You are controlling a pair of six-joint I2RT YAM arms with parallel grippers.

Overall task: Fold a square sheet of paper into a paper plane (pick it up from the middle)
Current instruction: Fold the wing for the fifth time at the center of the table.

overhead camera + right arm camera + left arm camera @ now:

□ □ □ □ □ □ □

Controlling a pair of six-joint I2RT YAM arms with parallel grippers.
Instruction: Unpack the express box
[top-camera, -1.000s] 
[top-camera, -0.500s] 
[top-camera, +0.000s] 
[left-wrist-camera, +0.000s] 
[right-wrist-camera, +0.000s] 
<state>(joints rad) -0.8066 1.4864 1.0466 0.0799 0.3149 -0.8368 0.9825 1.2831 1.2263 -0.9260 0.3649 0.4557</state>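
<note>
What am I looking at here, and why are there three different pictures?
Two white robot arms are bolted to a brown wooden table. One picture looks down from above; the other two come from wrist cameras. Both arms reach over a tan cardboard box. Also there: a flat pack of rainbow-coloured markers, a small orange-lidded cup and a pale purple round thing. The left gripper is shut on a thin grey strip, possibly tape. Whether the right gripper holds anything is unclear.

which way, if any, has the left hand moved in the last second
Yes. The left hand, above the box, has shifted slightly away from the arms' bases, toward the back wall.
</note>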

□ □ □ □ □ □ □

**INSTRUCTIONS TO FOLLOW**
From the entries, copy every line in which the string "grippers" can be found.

**SOLUTION FOR THIS TASK**
You are controlling a pair of six-joint I2RT YAM arms with parallel grippers.
Controlling a pair of six-joint I2RT YAM arms with parallel grippers.

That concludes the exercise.